The CoMMA project: Corporate Memory Management through Agents
Heterogeneity and distribution of multi-agent systems can be a solution to heterogeneity and distribution of a corporate memory. In the framework of the IST project CoMMA (with ATOS, CSTB, LIRMM, the University of Parma and T-Nova), we proposed a multi-agent architecture for the management of a Corporate Semantic Web, enabling ontology-guided information retrieval (the 'pull' approach) and proactive dissemination of information to users according to their profiles (the 'push' approach). We distinguish agents dedicated to ontologies, to documents, to users and to interconnection between agents. The agents are guided by the O'CoMMA ontology, a corporate model and user models. Some agents have learning capabilities and can adapt to the users.

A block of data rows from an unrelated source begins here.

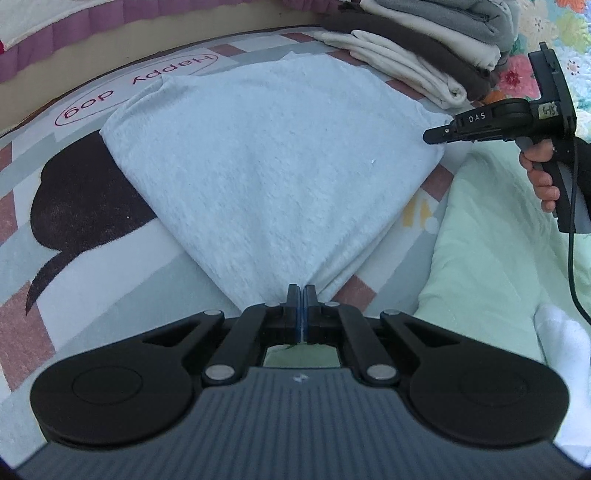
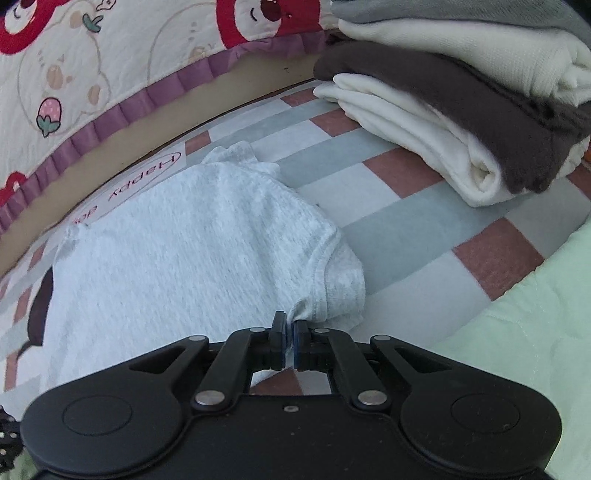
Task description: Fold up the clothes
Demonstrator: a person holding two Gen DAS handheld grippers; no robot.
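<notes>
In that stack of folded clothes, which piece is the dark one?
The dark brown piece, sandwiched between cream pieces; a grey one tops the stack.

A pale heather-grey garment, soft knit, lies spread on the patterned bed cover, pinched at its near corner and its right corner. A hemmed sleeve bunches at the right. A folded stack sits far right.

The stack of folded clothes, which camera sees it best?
The right wrist view. The stack of folded clothes is close and large there, so you can tell its cream, dark brown and grey layers apart. The left wrist view shows the same stack smaller, far off at the top edge behind the light grey shirt.
</notes>
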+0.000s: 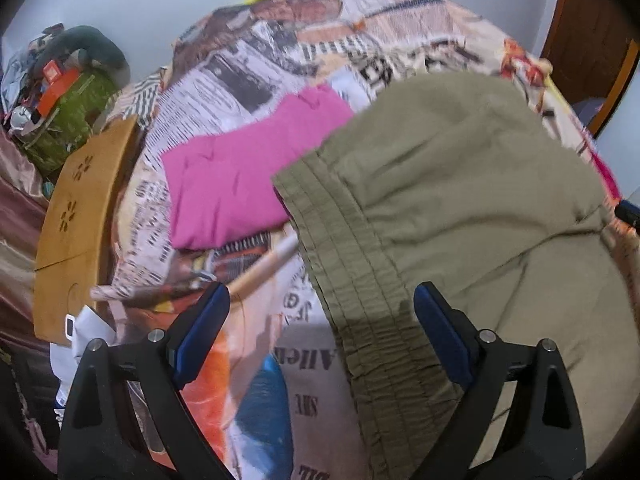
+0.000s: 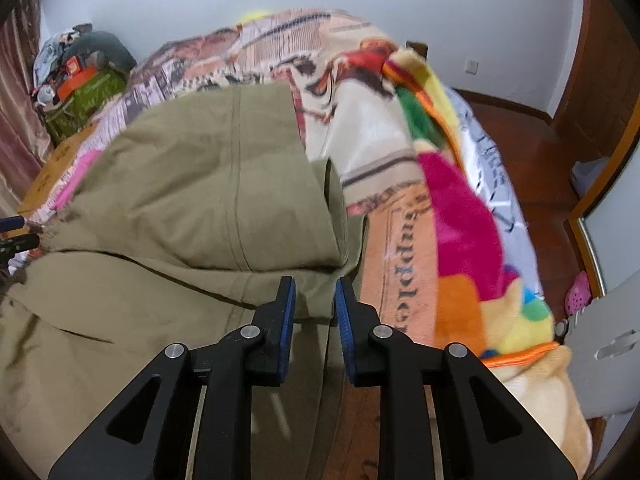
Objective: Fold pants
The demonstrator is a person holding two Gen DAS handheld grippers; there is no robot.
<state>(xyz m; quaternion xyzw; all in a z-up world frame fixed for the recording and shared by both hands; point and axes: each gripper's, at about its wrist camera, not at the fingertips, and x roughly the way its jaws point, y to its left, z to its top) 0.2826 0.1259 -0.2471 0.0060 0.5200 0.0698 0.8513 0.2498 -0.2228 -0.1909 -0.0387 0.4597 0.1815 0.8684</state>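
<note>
Olive-green pants [image 1: 460, 184] lie folded over on a bed with a newspaper-print cover [image 1: 224, 92]. Their gathered elastic waistband [image 1: 360, 280] runs down between the fingers of my left gripper [image 1: 322, 304], which stands wide open above it with nothing pinched. In the right wrist view the pants [image 2: 180, 200] fill the left half, one layer doubled over another. My right gripper [image 2: 316, 300] hovers at their right edge with its blue pads [image 2: 288, 312] a narrow gap apart. Olive cloth shows in that gap, but the pads do not press on it.
A folded pink garment [image 1: 232, 184] lies beyond the waistband. A tan cardboard box [image 1: 76, 224] and a heap of bags [image 1: 68, 92] sit at the bed's left. A bright fleece blanket [image 2: 452, 208] hangs over the right edge above the wooden floor [image 2: 540, 168].
</note>
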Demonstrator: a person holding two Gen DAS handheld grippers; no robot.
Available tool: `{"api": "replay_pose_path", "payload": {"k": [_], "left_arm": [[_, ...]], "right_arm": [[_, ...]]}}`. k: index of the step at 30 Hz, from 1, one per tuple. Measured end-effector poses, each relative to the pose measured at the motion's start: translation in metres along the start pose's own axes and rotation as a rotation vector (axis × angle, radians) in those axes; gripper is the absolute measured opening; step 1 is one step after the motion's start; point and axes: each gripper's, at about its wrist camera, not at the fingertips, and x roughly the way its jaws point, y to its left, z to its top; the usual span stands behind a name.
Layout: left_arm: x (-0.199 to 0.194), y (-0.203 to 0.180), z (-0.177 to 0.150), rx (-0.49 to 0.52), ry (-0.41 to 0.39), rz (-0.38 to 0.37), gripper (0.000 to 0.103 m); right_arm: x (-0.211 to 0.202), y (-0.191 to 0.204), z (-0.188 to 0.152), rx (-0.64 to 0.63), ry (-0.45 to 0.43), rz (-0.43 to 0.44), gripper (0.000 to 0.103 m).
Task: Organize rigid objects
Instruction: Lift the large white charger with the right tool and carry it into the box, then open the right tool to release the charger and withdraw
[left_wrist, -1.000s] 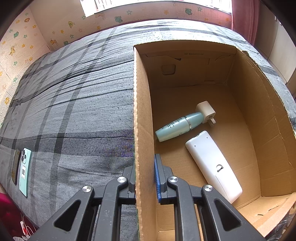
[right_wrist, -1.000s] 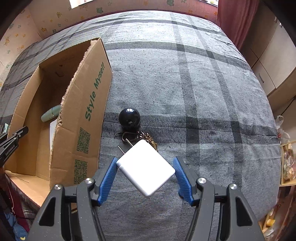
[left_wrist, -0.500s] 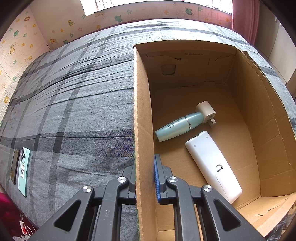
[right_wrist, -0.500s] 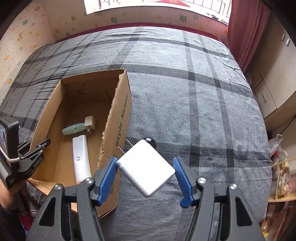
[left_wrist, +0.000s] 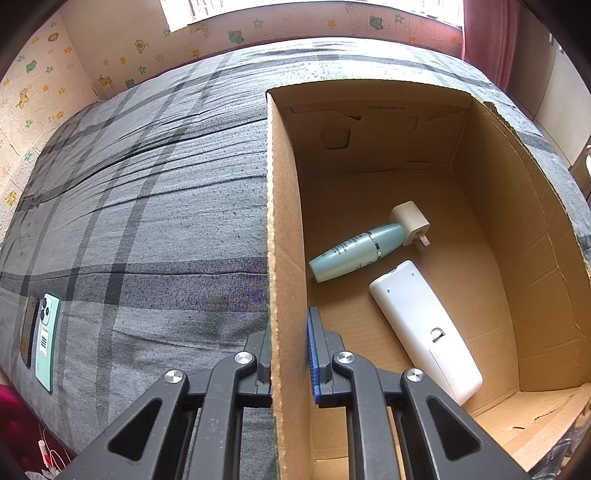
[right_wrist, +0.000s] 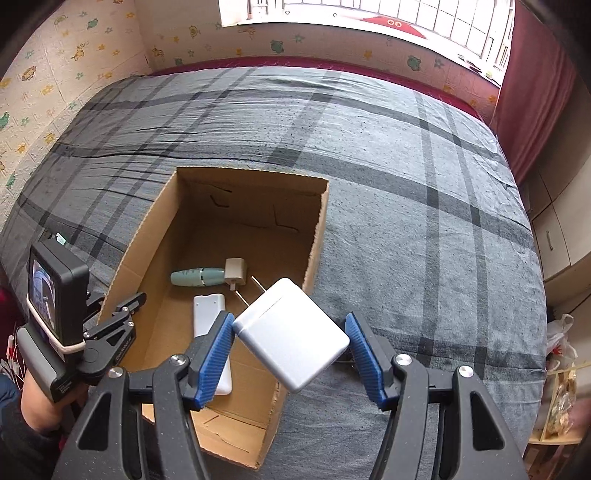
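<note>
Right wrist view: a white square power adapter (right_wrist: 291, 334) is held between the blue pads of the right gripper (right_wrist: 291, 349), turned diamond-wise so that two opposite corners meet the pads. The jaws are spread moderately and pinch the adapter at those corners. Two thin metal prongs are seen projecting from its upper left edge. The adapter is carried in the air above the near right corner of the cardboard box (right_wrist: 317, 236), partly over the box interior and partly over its right wall.

The box is seen resting on a bed covered with a grey plaid bedspread (right_wrist: 406, 177). Inside the box, on its floor, three items are recorded: a pale teal bottle (right_wrist: 195, 277) lying on its side, a small beige plug (right_wrist: 235, 271) touching the bottle's cap end, and a white remote control (right_wrist: 212, 328) lying face down just beside them, nearer the camera.

Left wrist view: the left gripper (left_wrist: 290, 354) is clamped on the left wall of the box (left_wrist: 280, 240), one finger outside and one inside, the jaws pressed together on the cardboard. The bottle (left_wrist: 356, 251), plug (left_wrist: 410, 221) and remote (left_wrist: 421, 325) are confirmed inside. Two phones (left_wrist: 40, 332) are noted lying on the bedspread (left_wrist: 147, 184) at far left, well apart from the box.
</note>
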Motion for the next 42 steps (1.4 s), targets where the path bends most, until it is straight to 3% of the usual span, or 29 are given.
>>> {"api": "replay_pose_path", "payload": {"k": [19, 42], "left_arm": [[0.000, 0.001, 0.000, 0.000, 0.001, -0.001, 0.014], [0.000, 0.001, 0.000, 0.003, 0.001, 0.001, 0.014]], "right_arm": [[0.060, 0.049, 0.028, -0.044, 0.078, 0.034, 0.066], [0.152, 0.075, 0.013, -0.079, 0.264, -0.009, 0.066]]}}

We have also developed algorithms for learning ontologies incrementally from RDF annotations on (corporate) Web resources. This method can be used to build classes of documents automatically from their annotations.

Two scenarios were studied: the insertion of new employees and technological monitoring. The CoMMA system, implemented in JAVA on the FIPA-compliant multi-agent platform JADE, integrates our search engine CORESE.

Figure 1: CORESE semantic search engine interface.

Figure 2: Corporate Memory Managements through Agents - CoMMA architecture.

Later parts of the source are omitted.